Pull 3 years of financial statements and put them into Excel. Now, calculate items like AP days, inventory days, AR days, fixed costs, variable costs, gross margins, revenue growth rate, etc., to reverse engineer the assumptions for the historic period.
Prepare the income statement
Compute the income statement with gross profit, COGS, revenue, and operating expenses, including EBITDA. Don’t calculate the taxes, interest, amortization, and depreciation now.
Prepare the balance sheet
Calculate inventory day assumptions, AR days, inventory, and accounts receivable. Now, input accounts payable.
Create the supporting schedules
Creating a schedule for interest, debt, and capital assets such as PP&E is important before completing the balance sheet and the income statement. The PP&E schedule will subtract depreciation and add capital expenditures by pulling from the historical period. Similarly, the debt schedule will subtract repayments and add debt increases by pulling from the historical period. The debt balance on average, will decide the interest.
Finalize the balance sheet and the income statement
Complete the balance sheet and income statement using the data from the supporting schedules. The balance sheet links the closing debit balance from the schedules and the closing PP&E balance. The income statement links the debt schedule to the interest and the PP&E schedule to the depreciation. Then, calculate net income, taxes, and earnings before tax. Look at the closing balance of last year to complete shareholder’s equity. Subtract shares repurchased or dividends and add capital raised and net income.

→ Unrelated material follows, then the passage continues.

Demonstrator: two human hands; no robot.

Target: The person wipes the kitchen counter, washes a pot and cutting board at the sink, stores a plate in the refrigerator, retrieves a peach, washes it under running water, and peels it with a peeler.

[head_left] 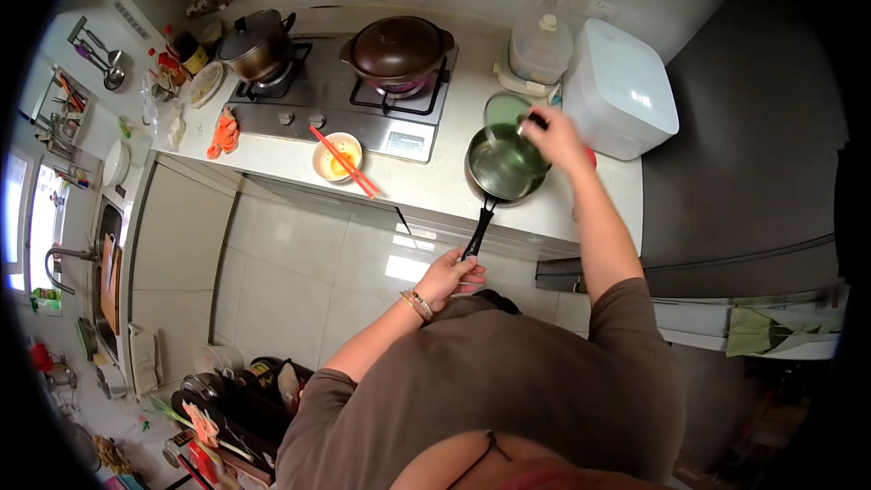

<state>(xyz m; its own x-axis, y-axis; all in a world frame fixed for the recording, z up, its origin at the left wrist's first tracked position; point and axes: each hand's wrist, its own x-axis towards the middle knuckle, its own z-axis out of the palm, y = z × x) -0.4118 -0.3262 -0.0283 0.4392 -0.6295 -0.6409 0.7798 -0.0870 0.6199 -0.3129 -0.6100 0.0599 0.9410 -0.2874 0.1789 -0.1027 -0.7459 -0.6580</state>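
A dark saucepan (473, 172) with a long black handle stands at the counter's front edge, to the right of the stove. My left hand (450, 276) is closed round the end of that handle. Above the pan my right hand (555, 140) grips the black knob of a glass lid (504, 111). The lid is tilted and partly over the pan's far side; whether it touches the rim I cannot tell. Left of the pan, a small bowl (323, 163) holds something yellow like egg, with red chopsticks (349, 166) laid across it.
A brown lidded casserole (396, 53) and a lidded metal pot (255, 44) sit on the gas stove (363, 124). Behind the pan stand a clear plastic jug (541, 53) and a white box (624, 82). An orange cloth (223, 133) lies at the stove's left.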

Create the cash flow statement
Use the reconciliation method to create the cash flow statement. To obtain cash from operations, begin with net income, adding back depreciation and adjusting the non-cash working capital accordingly.
Do the DCF analysis
With the completion of the 3-statement model, you can start performing the business valuation and calculating free cash flow. The business’ free cash flow is discounted back to today at the firm’s capital cost.
Add scenarios and sensitivity analysis
Incorporating scenarios and sensitivity analysis within the model is your last step. This will help you assess the risk for business planning and investment.
Remember, compiling your financial model can be a little challenging, but it’s essential. If you have any doubts about creating a useful plan, don’t forget to consult a professional analyst who can collect your data and make sure that there are no mistakes in your projections and figures.